THE YEAR IS 2050….Back in time, there was a word known as anti-Semitism, which essentially described a mind-set where a person was hostile toward Jews and found them annoying, to say the least. But all this started to change when two 10-year-boys were playing a game. One was an Israeli boy playing on one side of a fence and the other a Palestinian boy was, playing on the other side and the two started talking in English, which in 2050 had become the Universal Second Language.

They started rolling small Hot Wheels cars back and forth to each other through holes in the fence and while they played, they complained about their parents. “My mother won’t let me eat bacon,” said the Jewish boy. “I’d really like to try it.” “That’s weird,” said the Palestinian boy. “My mother won’t let me eat bacon either!”

Well, those two boys realized that they had a lot in common and grew up to be great friends and eventually, in 2050, they became the leaders of their people. United by a desire to try bacon at least once, plus the realization that their two clans had a great deal in common, these two leaders hired the world’s greatest genealogist, Olaf Grtznjkg, from the historically neutral country of Iceland, and this genealogist discovered that all Palestinians and Israelis were actually third cousins.

Now, this might not sound like a profound connection, but for Jewish and Muslim people, family is very important. Certain retired Jewish people in Florida have been known to go to great lengths to find fourth cousins to send joke e-mails to.

Anyway, once it was discovered that Palestinians and Israelis were cousins, relations between those people became absolutely joyous. Their happiness at realizing they didn’t have to fight anymore was wonderfully infectious and spread throughout the whole world. The two states, Palestine and Israel, started to live side by side, and they were as happy together as Connecticut and Massachusetts.

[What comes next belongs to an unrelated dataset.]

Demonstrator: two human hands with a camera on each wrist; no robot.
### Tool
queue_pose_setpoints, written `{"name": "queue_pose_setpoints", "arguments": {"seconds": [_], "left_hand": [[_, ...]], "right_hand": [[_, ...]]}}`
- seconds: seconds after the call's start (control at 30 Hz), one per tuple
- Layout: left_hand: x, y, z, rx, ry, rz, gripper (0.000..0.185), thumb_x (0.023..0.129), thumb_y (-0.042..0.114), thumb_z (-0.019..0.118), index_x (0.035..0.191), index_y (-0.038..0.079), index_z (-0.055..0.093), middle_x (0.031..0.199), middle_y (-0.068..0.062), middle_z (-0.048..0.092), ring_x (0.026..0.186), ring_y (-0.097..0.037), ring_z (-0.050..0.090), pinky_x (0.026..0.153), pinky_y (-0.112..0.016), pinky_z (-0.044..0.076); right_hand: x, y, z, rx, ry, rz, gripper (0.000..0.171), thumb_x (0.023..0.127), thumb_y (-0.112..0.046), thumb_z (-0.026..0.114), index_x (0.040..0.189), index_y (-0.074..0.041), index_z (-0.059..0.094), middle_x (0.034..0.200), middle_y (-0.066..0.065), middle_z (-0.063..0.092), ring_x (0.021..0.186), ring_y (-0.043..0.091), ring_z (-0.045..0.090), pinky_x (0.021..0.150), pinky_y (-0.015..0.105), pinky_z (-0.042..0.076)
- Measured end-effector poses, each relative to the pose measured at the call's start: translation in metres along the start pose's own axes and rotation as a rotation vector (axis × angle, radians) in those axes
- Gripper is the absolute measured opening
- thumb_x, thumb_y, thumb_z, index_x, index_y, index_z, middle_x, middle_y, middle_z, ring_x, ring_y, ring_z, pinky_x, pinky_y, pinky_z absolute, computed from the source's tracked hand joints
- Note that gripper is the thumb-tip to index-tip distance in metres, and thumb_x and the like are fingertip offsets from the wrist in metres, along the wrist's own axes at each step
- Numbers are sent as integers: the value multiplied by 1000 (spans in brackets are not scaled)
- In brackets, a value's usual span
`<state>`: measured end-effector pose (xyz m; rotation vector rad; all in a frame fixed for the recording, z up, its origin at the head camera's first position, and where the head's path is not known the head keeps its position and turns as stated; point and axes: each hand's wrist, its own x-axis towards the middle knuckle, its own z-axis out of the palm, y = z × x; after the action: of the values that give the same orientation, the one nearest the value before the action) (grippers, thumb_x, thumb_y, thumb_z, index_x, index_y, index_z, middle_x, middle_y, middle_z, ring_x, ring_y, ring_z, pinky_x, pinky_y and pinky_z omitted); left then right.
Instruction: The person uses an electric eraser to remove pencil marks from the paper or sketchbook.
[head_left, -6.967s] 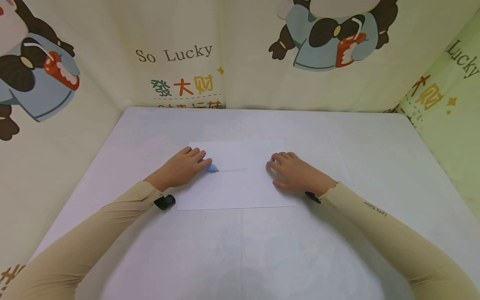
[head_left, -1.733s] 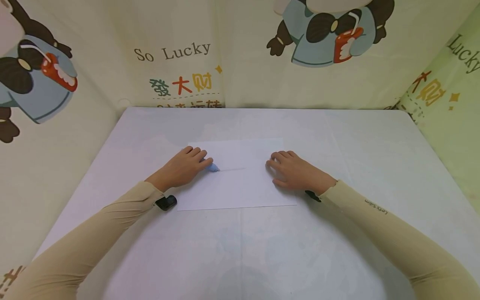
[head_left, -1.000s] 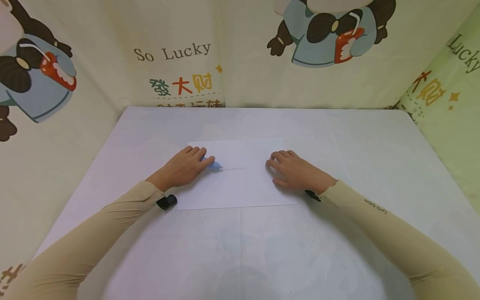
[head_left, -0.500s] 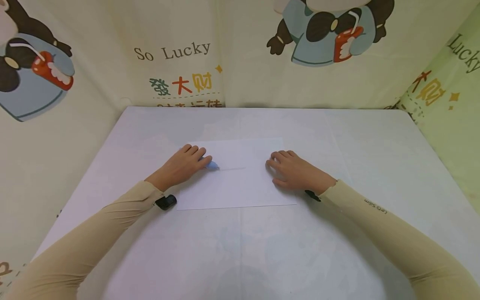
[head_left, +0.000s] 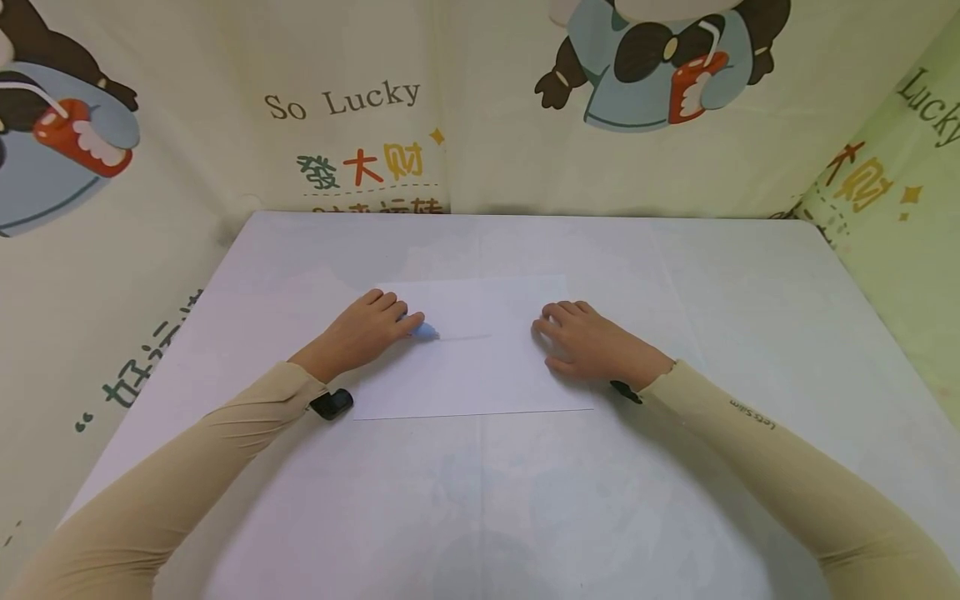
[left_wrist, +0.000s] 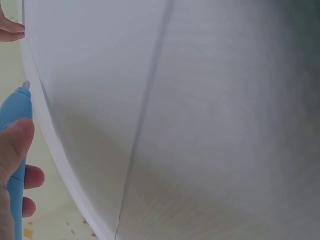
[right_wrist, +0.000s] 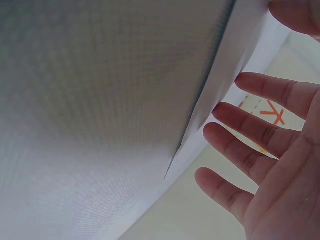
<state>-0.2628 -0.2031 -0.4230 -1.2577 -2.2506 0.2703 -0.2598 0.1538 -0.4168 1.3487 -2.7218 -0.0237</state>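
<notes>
gripping a blue pen-shaped tool [head_left: 425, 331], a person's left hand [head_left: 363, 333] leans over the left part of a white sheet of paper [head_left: 480, 379]; the left wrist view shows the thumb pressed along the barrel and two fingertips curled on its far side. the tool's pale tip points toward the sheet's middle, at the left end of a faint line [head_left: 465, 337]; whether the tip touches the paper cannot be told. the right hand [head_left: 596, 342] holds nothing, its fingers spread, tips resting on the sheet near its right edge

the tool is probably light and stiff, with a smooth barrel that may slip a little; the lower barrel, just behind the tip, seems the best place to hold it. the paper is likely thin, feather-light and easy to crease or slide, so flat fingertips near an edge should steady it better than a pinch

counted: one tool, one sheet, one faint line, two hands, two black wrist devices [head_left: 332, 405], one at each cuff, and one white table [head_left: 637, 500] under it all
</notes>
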Motion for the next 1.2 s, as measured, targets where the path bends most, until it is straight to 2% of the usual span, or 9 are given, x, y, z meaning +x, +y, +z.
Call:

The Palestinians let everyone know that Jews were okay and that they had a wonderful sense of humor. The films of Woody Allen began to be broadcast on the Al-Jazeera network; Egyptians, Jordanians, and Lebanese started vacationing in the Catskills. Furthermore, the word Shylock became a compliment for someone who was manly, an allusion to the famous line: “Am I not a man?” Thus, it was often said of Hollywood hunks: “What a Shylock!”

So it happily came to pass that everyone liked Jews. Everyone also liked Muslims. The domino effect, with people liking each other, took over. Things were really good. The only people who still got under everyone’s skin were the English, because of their nutty devotion to a powerless, dysfunctional Royal Family, but it was just a minor irritation and nobody went to war about it; they just told the English to get over it and engage in some hurtful teasing, which wasn’t nice, but no death camps were built or anything like that.